Somuncu Baba Hazretleri 1331-1412 yılları arasında yaşamış Anadolu’yu karış karış dolaşarak İslâm’ın en güzel şekilde yaşanabilmesi gayesiyle hizmetlerde bulunmuş ve Osmanlı Devleti’nin mânen gelişmesinde etkili olan tarihe yön veren şahsiyetler yetiştirmiş bir gönül sultanıdır.
Somunlar! Mü’minler!
Şeyh Hamid-i Veli Hazretleri talebeleri ile Osmanlı Devleti’nin pây-i tahtı Bursa’ya geldiğinde mütevâzi kişiliği ile ön planda olmuştur.
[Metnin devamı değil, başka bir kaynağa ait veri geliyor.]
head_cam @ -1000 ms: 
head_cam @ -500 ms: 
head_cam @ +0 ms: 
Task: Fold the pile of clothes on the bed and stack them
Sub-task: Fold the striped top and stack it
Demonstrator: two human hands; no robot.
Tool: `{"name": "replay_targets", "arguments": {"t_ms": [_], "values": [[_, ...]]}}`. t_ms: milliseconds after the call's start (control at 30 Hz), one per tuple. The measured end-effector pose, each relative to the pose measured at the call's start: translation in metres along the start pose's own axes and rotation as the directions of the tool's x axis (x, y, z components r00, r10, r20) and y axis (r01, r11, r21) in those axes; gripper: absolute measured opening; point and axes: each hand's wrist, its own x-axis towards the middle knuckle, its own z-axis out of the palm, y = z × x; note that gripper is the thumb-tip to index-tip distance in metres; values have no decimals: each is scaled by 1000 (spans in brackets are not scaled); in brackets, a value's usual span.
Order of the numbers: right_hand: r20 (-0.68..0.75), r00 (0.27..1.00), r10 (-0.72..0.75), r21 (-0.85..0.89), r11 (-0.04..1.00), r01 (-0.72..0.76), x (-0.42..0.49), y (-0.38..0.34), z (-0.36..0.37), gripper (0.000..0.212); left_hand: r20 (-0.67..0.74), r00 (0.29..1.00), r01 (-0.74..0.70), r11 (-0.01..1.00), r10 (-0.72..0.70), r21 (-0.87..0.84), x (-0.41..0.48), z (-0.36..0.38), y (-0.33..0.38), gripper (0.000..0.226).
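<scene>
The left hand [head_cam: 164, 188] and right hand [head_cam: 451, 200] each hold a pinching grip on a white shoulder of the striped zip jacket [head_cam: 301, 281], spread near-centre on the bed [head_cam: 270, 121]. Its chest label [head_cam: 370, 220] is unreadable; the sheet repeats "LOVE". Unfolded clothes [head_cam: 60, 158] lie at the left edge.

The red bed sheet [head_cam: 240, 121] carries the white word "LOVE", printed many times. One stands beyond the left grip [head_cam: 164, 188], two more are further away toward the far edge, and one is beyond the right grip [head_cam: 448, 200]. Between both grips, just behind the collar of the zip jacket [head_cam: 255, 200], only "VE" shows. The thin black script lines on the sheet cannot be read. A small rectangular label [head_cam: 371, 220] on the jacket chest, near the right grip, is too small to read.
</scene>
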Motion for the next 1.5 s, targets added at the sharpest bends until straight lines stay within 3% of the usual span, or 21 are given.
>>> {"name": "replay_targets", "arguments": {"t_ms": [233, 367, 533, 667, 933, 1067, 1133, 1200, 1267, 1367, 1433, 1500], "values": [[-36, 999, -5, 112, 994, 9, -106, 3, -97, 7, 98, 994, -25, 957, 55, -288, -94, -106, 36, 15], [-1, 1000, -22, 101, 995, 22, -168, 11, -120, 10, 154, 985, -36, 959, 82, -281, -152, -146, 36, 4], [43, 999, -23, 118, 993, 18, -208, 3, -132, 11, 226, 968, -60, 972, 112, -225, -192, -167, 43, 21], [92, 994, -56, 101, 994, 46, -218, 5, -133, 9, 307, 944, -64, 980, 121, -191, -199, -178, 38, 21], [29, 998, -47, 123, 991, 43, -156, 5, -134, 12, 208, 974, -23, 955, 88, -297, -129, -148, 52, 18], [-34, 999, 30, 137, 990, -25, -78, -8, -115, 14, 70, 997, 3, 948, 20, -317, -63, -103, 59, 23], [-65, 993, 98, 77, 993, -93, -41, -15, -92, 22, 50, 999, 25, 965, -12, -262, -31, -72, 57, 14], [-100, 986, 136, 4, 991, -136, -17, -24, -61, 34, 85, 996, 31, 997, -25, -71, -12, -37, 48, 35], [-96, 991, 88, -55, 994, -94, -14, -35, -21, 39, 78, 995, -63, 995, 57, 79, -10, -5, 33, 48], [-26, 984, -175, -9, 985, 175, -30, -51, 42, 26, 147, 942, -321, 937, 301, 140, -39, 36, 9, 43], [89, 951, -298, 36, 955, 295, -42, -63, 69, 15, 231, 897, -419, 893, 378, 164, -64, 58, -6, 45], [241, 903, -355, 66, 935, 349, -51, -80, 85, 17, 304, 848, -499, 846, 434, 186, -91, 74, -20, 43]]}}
Manevi kişiliğini gizleyerek bir fırın inşâ etmiş ve talebeleri ile burada çalışmıştır. Bir yandan Bursa sokaklarında “Somunlar! Mü’minler” nidâlarıyla ekmeklerini dağıtırken diğer taraftan da talebelerini yetiştirmiş gönüllerini pişirmiştir.
Dönemin en önemli manevi önderlerinden olan Emir Sultan Hazretleri Somuncu Baba’nın nâmını duymuş ve fırınında onu ziyaret etmiştir. Onun sıradan bir fırıncı olmadığını düşünen Emir Sultan Hazretleri, fırında ateş olmadığını görünce Hazrete bu işin sırrını sormuş o da: “Aşk ateşiyle pişer” cevabını vermiştir. Çünkü bu fırında ekmekler gönül ateşiyle pişmektedir.
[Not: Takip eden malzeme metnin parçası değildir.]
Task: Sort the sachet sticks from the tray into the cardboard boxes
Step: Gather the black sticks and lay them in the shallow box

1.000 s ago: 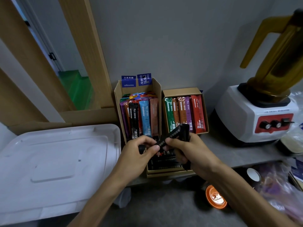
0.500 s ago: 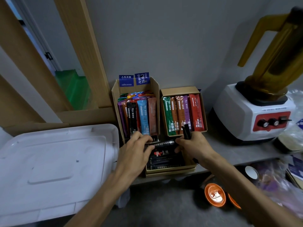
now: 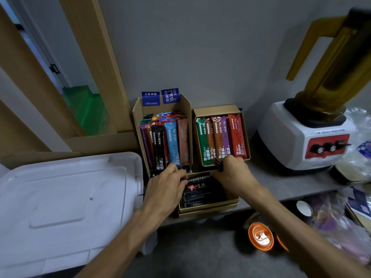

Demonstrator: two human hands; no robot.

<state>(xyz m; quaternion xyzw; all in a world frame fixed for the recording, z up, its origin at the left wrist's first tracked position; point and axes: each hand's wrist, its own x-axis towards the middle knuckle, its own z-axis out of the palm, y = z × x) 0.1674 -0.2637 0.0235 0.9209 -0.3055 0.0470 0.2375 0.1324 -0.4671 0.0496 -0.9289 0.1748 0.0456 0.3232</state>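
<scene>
Centrally, the black sachet sticks (image 3: 200,194) lie flat and crosswise in the front cardboard box (image 3: 208,210), just below the middle of the frame. The right hand (image 3: 230,175) is curled at the box's far right corner, and the dark ends of a few of those sticks poke out between its fingers. The left hand (image 3: 166,185) sits at the sticks' left ends with its fingers bent down onto them; I cannot tell whether it pinches any. Behind stands a tall box (image 3: 138,121) of leaning coloured sticks. Just right of it, a low box (image 3: 218,108) holds green, brown, purple and red ones. A white tray (image 3: 60,197) fills the lower left, a blender (image 3: 301,137) stands at the right, and orange lids (image 3: 261,236) lie below.
</scene>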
Emir Sultan’ın kendisini ifşâ etmesiyle Bursa Ulu Camii’nin açılış hutbesini yerine getiren Şeyh Hamid-i Veli Hazretleri’nin manevi sırrı ortaya çıkmış fakat ismi Somuncu Baba olarak yüzyıllardır insanımızın gönlüne kazınmıştır.
Zengine Fakire Gönülden Hediye
Şeyh Hamid-i Veli Hazretleri’nden günümüze kalan bu kültürü yaşatan Vakfımız, yurt genelinde temsilciliklerimiz aracılığı ile Somuncu Baba Ekmeği ikrâm etmekte Somuncu Baba’nın “Somunlar, Mü’minler!” nidâsı gönüllerde sımsıcak hissedilmektedir.
“Zengine, fakire gönülden hediye” anlayışıyla ikram edilen ekmekler; günümüz insanına Şeyh Hamid-i Veli Hazretlerinin hayatını, anlayışını ve tavsiyelerini anımsatmakta, helal ve temiz kazancın mü’minlerin düsturu olması gerektiği ve karşılıksız ikrâm edebilme güzelliklerini gönüllere aksettirmektedir.